Do you have a suggestion for a better METRIC lathe?
I have had trouble finding a comparable lathe which is metric.


----------



## HMF

This is a good thread, let's just keep it factual, rather than personal. If you guys disagree, that's cool, but let's leave out the ethnic stuff.  I just want to make sure that there aren't any hard feelings.


----------



## samthedog

Rustrp said:


> I did read your comment and I'm guessing if you've been doing this for forty years you are not a hobbyist. Taking anecdotal data and creating emphatic reasoning can be confusing to the beginner. How does a manuafacturer's way oil recommendation wear out the ways? I know this is a long way from oil soaked 500 grit under the saddle which no manufacturer would recommend. What tasks a person may perform on a lathe plays a part in all this. e.g. How often a person uses a file and how they use it, or how often does a person use emery cloth to take off the last .0005'.  One important fact is how often you wipe down the ways, and another is how often do you apply the hydraulic fluid.
> 
> The apprentice says to me; Hey, cut me some slack, I'm just a beginner. I say; Okay, I can go with that, but tell me why you ignore my specific instructions? So I'm asking the question based on what the beginner needs to know. They already think my way isn't in a textbook and it's just something I've been doing for years, but that's because they never read the book. -Russ



Any oil is better than no oil at all and if I am machining cast iron, I use hydraulic oil instead of way oil as way oil is very tacky and does not flow away from the way wipers as well as hydraulic oil. I don't know if this results in grit under the wipers but I do notice thinner oil washing the dust away from the wipers.
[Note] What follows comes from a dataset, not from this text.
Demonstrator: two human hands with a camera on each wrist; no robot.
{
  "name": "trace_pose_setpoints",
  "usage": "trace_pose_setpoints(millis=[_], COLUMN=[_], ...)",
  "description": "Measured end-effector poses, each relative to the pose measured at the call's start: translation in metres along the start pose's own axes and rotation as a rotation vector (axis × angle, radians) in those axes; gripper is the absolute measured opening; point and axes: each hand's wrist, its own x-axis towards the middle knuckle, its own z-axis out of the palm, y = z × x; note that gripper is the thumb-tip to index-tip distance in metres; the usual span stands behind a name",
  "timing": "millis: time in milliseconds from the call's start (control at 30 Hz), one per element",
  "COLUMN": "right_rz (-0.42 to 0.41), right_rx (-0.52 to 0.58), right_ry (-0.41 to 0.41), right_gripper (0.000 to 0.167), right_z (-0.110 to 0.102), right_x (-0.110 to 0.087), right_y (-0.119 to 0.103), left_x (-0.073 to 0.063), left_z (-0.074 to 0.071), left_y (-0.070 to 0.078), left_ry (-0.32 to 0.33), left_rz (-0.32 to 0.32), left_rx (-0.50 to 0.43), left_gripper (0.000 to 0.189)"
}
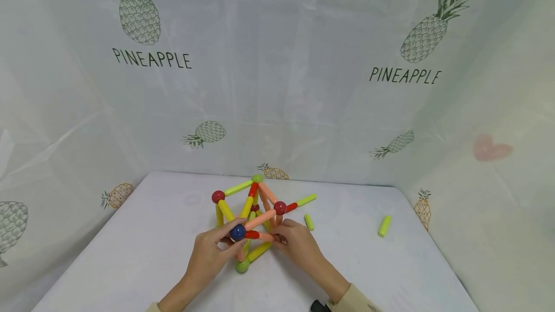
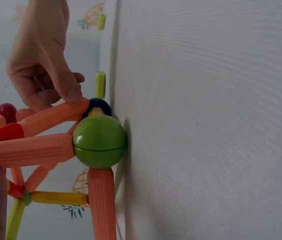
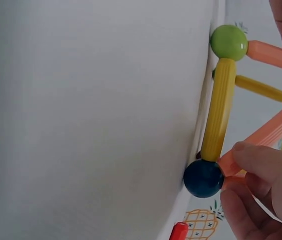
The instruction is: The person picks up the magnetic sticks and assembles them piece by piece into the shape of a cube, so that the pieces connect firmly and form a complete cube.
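A cube-like frame of magnetic rods and balls stands on the white table, with a lime green ball (image 1: 257, 178) at its back top corner and dark red balls beside it. My left hand (image 1: 207, 255) holds the front top corner at a blue ball (image 1: 237, 232), fingers above and thumb below. From this ball a diagonal of a red rod (image 1: 252, 235) and an orange rod (image 3: 270, 131) slopes down to the right. My right hand (image 1: 301, 248) pinches that orange rod at its lower end, close to a dark blue ball (image 3: 203, 178). A green ball (image 2: 100, 141) forms the lower front left corner.
Loose lime green rods (image 1: 309, 222) lie right of the frame, one farther off (image 1: 384, 226). A red rod (image 1: 292, 207) and a lime green rod (image 1: 307, 200) lie in line behind my right hand. A white pineapple-print curtain (image 1: 295, 85) surrounds the table's back and sides.
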Motion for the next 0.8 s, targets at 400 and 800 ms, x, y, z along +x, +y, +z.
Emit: trace_pose_setpoints(millis=[400,800], right_rz=[0.017,0.067], right_rx=[-0.028,0.031], right_ry=[0.005,-0.055], right_gripper=[0.022,0.022], right_z=[0.005,0.011], right_x=[0.009,0.013], right_y=[0.002,0.011], left_x=[0.000,0.000], left_z=[0.002,0.001], left_y=[0.001,0.001], left_ry=[0.013,-0.003], left_rz=[0.003,0.015], left_rx=[0.045,0.070], left_gripper=[0.056,0.059])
This video here is very interesting:






I used mineral engine oil for years and did not notice any major wear. I figured the oil was cheap so I used lots of it. The more expensive the oil, the more stingy we tend to be with application.

Paul.


----------



## Rustrp

burdickjp said:


> Do you have a suggestion for a better METRIC lathe?
> I have had trouble finding a comparable lathe which is metric.
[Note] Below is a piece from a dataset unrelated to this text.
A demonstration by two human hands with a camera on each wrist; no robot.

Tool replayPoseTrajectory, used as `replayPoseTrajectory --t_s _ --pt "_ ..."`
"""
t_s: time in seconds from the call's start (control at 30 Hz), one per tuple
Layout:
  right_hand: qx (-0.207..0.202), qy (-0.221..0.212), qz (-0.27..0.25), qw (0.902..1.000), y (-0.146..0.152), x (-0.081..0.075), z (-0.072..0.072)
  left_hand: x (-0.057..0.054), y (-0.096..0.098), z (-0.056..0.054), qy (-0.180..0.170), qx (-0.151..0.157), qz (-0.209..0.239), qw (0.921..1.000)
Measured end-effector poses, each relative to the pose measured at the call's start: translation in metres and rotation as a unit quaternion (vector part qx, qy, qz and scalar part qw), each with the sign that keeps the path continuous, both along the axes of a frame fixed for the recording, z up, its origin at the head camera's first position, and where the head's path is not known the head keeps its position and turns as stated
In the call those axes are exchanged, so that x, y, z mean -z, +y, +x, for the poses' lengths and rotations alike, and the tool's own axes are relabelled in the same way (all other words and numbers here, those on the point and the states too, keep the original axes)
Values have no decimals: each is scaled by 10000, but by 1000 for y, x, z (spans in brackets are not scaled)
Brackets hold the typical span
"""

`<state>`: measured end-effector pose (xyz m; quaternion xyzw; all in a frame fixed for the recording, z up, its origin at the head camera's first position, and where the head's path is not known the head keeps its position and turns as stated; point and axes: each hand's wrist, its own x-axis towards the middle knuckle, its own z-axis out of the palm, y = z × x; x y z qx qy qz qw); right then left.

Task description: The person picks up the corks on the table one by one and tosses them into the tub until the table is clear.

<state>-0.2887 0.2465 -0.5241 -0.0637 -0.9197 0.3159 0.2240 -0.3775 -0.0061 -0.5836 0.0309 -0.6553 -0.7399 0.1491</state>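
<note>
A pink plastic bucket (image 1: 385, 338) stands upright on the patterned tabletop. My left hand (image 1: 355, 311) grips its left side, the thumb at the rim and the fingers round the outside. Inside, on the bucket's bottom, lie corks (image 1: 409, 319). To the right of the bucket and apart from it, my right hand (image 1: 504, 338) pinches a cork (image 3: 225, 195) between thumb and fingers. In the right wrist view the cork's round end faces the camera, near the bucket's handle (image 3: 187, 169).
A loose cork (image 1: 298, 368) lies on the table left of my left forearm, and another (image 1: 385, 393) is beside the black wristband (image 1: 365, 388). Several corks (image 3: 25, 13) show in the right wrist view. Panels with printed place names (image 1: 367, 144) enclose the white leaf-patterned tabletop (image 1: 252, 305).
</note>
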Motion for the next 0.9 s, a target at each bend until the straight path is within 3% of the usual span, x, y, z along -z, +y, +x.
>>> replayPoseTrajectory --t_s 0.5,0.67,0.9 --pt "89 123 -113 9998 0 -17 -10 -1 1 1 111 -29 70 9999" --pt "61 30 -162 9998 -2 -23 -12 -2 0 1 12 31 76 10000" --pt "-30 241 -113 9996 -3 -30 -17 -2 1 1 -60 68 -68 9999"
I understand you asking this as a better metric lathe when referring to Asian imports. There are quality metric imports from Europe.


----------



## burdickjp

Rustrp said:


> I understand you asking this as a better metric lathe when referring to Asian imports. There are quality metric imports from Europe.


There are. I've yet to find one which is priced accessibly to a college student. That's where I was when I bought my mini lathe, and that was the point I was trying to make.
If a mini lathe owner had access to the tools necessary to grind or scrape the ways then they wouldn't necessarily be in the market for a mini lathe, would they?
I tore mine apart, cleaned it, adjusted what I could, and it was still behaving inconsistently. I lapped it and it behaved much better.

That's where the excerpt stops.